**What is expected:** Could the lines from the top of the material to the line that contains "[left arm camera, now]" be retyped exactly, both included and pictures omitted?

**Collected material:**
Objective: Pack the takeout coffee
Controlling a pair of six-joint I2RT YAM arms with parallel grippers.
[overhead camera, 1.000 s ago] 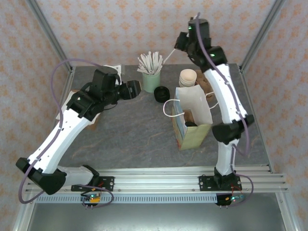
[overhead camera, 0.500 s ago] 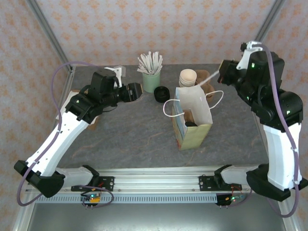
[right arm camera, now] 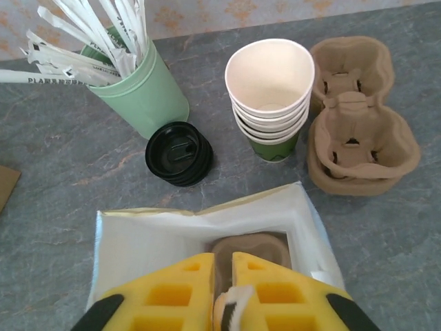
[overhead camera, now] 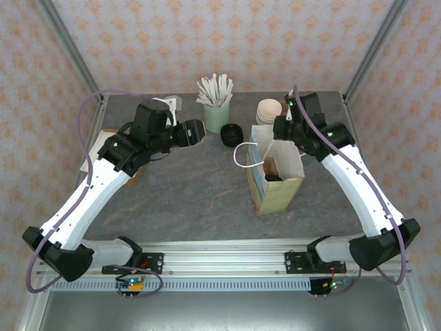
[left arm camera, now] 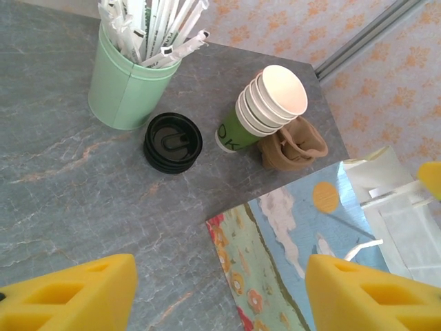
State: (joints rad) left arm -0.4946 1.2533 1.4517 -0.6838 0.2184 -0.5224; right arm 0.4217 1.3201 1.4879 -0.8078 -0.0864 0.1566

**Written solution:**
Objective: Pack the takeout coffee
Controlling a pair of six-joint I2RT YAM arms with parallel grippers.
[overhead camera, 1.000 s ago] 
[overhead camera, 0.500 s ago] 
[right arm camera, now] 
[overhead camera, now] 
[left arm camera, now] 

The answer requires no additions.